Fuel cells are an important power source for zero emission vehicles. Among low-temperature fuel cells, hydroxide exchange membrane fuel cells enable the use of non-precious metal catalysts, such as nickel, and have received increased attention from the scientific community as a result. Ni nanoparticles supported on carbon nanotubes (CNT) are shown experimentally to exhibit an order of magnitude higher exchange current density for the hydrogen oxidation reaction (HOR) than what is observed using an amorphous carbon support. Furthermore, an additional increase is observed when the carbon nanotube is doped with nitrogen (N-CNT). Similar beneficial effects have been reported for other metals and metal oxide nanoparticles supported on N-CNT and N-graphene [1,2]. However, the origin of this effect is unknown.

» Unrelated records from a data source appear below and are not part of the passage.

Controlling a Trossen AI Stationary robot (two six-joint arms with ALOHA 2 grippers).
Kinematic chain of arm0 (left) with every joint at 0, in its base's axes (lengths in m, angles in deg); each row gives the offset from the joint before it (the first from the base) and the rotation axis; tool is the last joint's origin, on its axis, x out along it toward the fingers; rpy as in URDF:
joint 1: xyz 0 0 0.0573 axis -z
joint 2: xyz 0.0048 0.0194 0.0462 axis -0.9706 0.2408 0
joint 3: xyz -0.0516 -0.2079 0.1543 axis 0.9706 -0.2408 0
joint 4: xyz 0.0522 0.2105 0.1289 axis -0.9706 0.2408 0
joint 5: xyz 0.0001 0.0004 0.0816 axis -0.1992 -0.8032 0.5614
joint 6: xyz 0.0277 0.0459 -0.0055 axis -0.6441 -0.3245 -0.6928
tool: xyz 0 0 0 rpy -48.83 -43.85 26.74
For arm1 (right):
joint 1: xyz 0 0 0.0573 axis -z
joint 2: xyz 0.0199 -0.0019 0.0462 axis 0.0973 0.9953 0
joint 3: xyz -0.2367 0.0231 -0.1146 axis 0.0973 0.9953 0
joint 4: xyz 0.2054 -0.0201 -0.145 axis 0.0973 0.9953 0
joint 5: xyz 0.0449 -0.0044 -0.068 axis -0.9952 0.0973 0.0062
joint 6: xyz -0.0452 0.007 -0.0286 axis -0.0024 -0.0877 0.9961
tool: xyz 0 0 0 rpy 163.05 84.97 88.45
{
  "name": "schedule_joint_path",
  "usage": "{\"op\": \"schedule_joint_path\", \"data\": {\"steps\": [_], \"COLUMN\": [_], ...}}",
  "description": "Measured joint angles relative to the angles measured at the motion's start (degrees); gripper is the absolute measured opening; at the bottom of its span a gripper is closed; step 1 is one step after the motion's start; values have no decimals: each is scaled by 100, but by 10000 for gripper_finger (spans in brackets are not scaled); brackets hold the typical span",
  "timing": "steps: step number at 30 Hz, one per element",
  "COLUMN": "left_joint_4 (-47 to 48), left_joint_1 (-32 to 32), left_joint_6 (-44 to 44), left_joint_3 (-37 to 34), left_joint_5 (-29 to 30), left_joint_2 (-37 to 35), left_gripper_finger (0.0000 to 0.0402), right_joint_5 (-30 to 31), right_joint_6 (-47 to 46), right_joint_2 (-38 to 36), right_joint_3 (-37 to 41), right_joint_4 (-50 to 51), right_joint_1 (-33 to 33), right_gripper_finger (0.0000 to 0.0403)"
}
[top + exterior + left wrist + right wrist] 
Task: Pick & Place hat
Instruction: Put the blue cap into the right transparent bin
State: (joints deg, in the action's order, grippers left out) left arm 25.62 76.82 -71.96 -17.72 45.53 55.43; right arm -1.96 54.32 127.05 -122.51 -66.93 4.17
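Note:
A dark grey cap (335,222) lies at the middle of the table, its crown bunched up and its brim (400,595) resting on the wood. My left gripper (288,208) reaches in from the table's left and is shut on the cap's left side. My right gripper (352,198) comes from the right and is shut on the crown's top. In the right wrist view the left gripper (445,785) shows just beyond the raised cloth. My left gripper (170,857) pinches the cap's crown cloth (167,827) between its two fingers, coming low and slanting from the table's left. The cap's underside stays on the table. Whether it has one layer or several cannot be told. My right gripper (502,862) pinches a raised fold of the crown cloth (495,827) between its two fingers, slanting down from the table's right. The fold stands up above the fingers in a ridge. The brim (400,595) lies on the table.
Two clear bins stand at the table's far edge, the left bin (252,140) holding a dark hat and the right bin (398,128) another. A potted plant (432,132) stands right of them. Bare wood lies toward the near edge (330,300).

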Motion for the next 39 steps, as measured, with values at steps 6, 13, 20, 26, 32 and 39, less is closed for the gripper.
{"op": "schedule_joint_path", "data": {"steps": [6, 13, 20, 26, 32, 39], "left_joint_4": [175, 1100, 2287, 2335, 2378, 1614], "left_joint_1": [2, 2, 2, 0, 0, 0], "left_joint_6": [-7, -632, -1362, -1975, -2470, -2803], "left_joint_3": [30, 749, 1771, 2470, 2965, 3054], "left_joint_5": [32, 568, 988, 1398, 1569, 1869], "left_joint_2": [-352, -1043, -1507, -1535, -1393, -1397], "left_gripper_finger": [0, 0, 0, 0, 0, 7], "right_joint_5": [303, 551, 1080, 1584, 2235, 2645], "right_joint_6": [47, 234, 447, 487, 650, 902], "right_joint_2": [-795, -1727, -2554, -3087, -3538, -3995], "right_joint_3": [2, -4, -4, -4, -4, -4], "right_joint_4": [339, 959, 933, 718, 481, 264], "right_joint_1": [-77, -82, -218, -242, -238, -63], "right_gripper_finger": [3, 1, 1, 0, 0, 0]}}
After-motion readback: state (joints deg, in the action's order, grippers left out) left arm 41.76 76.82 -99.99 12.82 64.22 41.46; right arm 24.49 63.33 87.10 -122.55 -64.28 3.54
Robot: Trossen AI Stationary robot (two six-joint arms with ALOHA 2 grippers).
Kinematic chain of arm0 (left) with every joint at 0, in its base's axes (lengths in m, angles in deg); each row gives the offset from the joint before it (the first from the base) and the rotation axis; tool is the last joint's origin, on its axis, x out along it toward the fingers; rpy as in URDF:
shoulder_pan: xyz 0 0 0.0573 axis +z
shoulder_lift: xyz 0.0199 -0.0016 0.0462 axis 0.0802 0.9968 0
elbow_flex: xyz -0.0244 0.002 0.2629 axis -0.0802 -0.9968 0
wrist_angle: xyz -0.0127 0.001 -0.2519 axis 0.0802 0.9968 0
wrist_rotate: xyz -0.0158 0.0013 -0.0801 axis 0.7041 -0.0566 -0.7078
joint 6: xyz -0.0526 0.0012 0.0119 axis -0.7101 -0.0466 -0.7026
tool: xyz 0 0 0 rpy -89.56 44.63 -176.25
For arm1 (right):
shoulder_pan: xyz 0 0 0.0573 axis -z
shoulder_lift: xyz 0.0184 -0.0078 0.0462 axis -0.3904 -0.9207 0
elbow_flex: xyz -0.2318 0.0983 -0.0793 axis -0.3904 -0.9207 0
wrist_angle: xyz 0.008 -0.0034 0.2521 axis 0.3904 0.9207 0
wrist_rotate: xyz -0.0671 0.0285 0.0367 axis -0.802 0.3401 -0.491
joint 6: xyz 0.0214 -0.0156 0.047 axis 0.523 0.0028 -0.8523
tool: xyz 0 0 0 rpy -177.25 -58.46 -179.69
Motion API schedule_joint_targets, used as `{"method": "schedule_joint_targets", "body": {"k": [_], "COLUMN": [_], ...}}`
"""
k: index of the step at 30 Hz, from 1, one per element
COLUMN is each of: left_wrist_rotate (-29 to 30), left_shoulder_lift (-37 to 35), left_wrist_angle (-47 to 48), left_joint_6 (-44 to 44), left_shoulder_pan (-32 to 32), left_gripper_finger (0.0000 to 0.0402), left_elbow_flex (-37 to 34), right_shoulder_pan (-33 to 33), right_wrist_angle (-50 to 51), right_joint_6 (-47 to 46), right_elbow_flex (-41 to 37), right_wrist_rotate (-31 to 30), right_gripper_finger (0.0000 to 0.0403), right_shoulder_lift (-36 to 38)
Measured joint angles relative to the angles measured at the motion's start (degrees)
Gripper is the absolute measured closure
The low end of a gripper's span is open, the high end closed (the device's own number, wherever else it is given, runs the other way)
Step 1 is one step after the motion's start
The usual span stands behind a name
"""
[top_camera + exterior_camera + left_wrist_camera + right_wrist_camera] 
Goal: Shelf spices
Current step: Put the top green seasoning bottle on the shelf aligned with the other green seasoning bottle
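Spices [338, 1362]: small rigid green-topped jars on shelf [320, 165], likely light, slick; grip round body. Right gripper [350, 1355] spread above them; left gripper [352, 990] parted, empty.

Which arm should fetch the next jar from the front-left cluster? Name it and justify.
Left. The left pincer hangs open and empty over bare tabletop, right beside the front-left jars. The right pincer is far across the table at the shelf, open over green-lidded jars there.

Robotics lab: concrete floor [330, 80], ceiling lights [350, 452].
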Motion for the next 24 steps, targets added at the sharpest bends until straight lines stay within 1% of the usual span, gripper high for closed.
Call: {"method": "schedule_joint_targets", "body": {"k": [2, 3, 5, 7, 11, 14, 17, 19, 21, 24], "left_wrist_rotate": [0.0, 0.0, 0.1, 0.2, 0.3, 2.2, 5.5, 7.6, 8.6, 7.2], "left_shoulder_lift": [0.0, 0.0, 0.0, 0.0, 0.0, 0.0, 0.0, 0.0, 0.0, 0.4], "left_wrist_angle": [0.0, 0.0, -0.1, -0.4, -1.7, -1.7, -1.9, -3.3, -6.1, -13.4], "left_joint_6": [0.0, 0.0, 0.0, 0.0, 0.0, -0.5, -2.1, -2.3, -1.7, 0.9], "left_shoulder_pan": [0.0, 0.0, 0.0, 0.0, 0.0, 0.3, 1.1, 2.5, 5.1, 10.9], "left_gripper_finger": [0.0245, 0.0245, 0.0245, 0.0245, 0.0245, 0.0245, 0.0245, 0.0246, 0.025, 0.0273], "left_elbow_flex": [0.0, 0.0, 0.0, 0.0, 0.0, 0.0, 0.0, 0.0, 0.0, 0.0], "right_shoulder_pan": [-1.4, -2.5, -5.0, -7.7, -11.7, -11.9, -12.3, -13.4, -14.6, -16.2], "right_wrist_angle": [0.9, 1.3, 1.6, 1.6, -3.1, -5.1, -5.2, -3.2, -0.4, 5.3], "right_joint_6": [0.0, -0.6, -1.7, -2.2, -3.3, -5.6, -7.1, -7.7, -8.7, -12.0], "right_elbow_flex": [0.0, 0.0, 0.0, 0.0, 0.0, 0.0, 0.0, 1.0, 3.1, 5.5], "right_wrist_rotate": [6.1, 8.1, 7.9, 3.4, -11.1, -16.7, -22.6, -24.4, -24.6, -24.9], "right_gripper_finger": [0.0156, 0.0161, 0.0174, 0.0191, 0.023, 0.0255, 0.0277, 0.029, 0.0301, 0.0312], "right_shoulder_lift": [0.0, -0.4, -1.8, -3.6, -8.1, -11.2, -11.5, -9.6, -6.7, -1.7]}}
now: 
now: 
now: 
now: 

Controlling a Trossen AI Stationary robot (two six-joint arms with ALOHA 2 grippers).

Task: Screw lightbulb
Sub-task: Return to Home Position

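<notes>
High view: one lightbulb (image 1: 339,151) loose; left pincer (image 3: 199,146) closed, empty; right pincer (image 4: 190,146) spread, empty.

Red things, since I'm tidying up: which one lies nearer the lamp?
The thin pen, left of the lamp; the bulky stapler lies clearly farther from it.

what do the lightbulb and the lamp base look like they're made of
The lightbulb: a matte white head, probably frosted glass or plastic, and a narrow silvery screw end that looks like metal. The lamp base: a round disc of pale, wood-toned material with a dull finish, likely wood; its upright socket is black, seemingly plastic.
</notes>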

In the current study, we employ density functional theory (DFT) along with a data-driven model to investigate both the origin of this support effect and its impact on the electrocatalytic properties of the catalyst. The activity of the nanoparticle was studied with respect to nitrogen dopant concentration and location within the support. The primary classes of support effects were elucidated: superior immobilization and stability of the nanoparticle and local shifts in key electronic properties (e.g., d-band center) of Ni adsorption sites caused by the presence of nitrogen in the support. We conclude that preferential nitrogen dopant location induces favorable metal-support interaction for the promotion of the HOR.
 Gong, M. et al. Nat. Comm. 2014, 5, 4695.
 Ayala, P. et al. Chem. Phys. Letts. 2006, 5, 104.